Pennsylvania Supreme Court Chief Justice Ronald Castille
By Paula Reed Ward / Pittsburgh Post-Gazette
Pennsylvania's judiciary has been the subject of much scrutiny and public outcry in recent years, following a scandal in Luzerne County's Common Pleas Court, the indictment of several Philadelphia traffic court judges, the conviction of a sitting Supreme Court justice and the current federal investigation of another.
Still, the man who has presided over the state's highest court during all of it -- Supreme Court Chief Justice Ronald D. Castille -- believes that he remains the right man for the job.
Like three of his colleagues on the appellate courts in Pennsylvania, Justice Castille is up for retention in next week's general election.
In May, Rock the Capital, a government watchdog group, issued a report criticizing Justice Castille and what organizer Tim Potts called his "failure of leadership of a stunning magnitude."
But nothing has since happened, and Justice Castille's retention election has fallen beneath the radar.
"I don't have the energy or money to [sustain] it," Mr. Potts said. "I had hoped we would get some media interest or law school interest.
"It's hard as hell to get any information out there about it."
Retention elections are generally considered sleepers, but Bruce Ledewitz, a Duquesne University law professor, thought that with the recent scandals in Pennsylvania courts that Justice Castille's race would at least draw some interest.
"I thought this would make for a very lively debate over his retention, but it has not."
Although Mr. Ledewitz makes no recommendations one way or the other for a judicial candidate, he does believe that the problems in the courts do "raise very serious issues" about Justice Castille's leadership.
But, Mr. Ledewitz continued, "unquestionably, the quality of the opinions of the Supreme Court have improved under his watch."
One of the few questions surrounding Justice Castille's retention run is the timing of it.
If he wins, Justice Castille will only be able to serve one year of the 10-year term because next year he turns 70 -- the state's mandatory retirement age for judges. That will require him to step down at the end of 2014.
Still, the Marine Corps veteran and Bronze Star Medal winner from Vietnam said he believes he should run -- even if it only includes an additional year of service.
"I've got a lot of things I want to accomplish before I go," he said.
Were the justice to have stepped down at the end of this year and not run for retention, there still would still have to be a gubernatorial appointment to fill his seat on the bench for the 2014 calendar year.
"With my leadership on the court and my experience, I think the citizens would be better served by my full year of service rather than a new person's year-and-a-half," Justice Castille said.
There is a proposed constitutional amendment pending that would increase the retirement age to 75, but it has to go through two successive legislative terms, as well as a statewide referendum before it can become law. That means it will not benefit Justice Castille.

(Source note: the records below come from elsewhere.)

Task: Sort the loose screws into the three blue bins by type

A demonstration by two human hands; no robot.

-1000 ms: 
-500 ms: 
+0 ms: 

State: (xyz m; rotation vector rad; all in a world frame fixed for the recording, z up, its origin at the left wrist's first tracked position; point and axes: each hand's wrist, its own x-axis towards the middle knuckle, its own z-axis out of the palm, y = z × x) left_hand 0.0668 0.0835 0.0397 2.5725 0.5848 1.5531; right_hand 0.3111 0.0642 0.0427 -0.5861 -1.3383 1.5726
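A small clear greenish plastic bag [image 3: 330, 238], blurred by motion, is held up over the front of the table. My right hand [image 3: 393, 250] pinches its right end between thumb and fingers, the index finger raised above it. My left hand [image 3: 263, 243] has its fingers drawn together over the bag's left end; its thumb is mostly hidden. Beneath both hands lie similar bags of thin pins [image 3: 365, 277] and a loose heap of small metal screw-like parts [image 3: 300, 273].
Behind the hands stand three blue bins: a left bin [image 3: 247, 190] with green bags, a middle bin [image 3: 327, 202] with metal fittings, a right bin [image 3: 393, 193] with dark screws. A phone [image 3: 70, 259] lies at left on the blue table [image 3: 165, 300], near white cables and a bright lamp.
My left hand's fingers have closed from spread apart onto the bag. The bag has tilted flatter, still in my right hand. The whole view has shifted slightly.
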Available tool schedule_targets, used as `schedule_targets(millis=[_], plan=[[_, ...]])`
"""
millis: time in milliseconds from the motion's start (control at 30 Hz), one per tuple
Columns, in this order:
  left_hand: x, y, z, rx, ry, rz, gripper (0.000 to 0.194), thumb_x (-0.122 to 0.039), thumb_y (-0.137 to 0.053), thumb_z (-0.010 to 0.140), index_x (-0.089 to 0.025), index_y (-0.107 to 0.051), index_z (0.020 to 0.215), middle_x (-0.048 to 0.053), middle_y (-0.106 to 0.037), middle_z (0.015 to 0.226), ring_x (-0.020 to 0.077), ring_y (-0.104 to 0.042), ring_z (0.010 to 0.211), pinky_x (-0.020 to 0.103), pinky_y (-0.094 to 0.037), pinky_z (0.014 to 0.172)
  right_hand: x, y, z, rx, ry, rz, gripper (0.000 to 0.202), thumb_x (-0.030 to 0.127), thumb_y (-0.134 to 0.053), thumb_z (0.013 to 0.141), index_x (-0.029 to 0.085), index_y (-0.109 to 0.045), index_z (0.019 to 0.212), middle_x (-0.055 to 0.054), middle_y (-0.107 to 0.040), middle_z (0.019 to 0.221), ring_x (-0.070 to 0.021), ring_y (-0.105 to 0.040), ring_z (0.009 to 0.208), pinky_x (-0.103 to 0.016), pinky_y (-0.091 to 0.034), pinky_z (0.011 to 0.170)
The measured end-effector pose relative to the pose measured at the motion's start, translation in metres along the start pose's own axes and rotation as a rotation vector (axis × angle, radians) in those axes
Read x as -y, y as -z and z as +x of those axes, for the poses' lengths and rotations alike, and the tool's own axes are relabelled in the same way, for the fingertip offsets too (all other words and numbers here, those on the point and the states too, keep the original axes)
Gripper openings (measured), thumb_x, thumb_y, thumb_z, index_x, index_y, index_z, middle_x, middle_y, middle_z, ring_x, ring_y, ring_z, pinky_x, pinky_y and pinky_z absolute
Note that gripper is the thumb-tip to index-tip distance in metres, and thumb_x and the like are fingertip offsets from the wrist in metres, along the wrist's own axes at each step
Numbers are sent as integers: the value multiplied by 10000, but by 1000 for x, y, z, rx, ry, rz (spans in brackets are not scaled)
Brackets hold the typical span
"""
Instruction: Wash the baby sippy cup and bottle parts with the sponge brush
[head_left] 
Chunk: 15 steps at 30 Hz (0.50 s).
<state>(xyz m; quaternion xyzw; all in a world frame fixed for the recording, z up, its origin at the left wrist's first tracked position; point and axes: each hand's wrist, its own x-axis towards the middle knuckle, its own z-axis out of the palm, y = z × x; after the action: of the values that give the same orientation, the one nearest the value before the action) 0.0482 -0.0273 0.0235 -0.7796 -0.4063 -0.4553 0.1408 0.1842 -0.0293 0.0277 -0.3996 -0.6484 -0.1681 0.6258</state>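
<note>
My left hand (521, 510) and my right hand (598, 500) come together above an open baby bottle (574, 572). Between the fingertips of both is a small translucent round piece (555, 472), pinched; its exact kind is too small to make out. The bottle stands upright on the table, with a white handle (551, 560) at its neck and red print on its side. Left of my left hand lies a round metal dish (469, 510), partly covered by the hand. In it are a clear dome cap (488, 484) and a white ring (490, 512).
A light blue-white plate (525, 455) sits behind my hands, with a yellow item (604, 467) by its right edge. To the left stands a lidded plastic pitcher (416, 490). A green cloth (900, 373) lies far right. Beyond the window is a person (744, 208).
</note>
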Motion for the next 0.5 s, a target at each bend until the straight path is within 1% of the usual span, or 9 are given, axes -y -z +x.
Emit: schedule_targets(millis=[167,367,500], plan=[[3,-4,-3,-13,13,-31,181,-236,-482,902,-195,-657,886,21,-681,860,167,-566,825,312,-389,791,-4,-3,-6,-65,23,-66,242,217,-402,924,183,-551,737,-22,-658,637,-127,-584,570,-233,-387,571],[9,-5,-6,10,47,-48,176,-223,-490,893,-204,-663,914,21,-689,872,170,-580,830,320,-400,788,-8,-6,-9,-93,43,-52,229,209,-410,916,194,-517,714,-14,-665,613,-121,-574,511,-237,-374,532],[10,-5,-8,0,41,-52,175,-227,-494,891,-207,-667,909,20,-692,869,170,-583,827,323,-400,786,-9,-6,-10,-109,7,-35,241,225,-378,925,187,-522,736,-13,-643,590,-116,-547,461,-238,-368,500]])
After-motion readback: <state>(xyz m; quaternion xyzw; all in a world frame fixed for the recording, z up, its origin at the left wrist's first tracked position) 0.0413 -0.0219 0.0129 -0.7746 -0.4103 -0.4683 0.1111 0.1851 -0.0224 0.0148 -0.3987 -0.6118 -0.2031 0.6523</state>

"You've got some really good, productive judges -- even up to 80. At this level, experience is important."
Lynn Marks, the executive director of the advocacy group Pennsylvanians for Modern Courts, which does not endorse any candidates, said that it would be different if Pennsylvania held special elections, which cost significant amounts of money, to fill judicial vacancies.
But that's not the case here.
"We're not offended by the fact it's only one year," she said. "They're entitled to sit until they're 70. If a judge still thinks he or she has a lot to add, they should go ahead and run."
Justice Castille said his likely greatest accomplishment as chief of the state's high court has been his ability to steer it through tough financial times.
"We have not had to close one courtroom for one day, or even one hour," he said.
More than that, Justice Castille said he has actually been able to save the state money, because 29 Common Pleas Court seats and 19 magisterial court seats remain empty and are being staffed by senior judges.
Among his contributions to the court, Justice Castille also counts the 400 majority opinions he has written and 220 dissents.
Among the things he still hopes to accomplish are seeing through the recommendations from the Elder Law Committee created in early 2012, which is exploring rule changes for things like guardianship, as well as the completion of rules and guidelines for constables who work in Pennsylvania.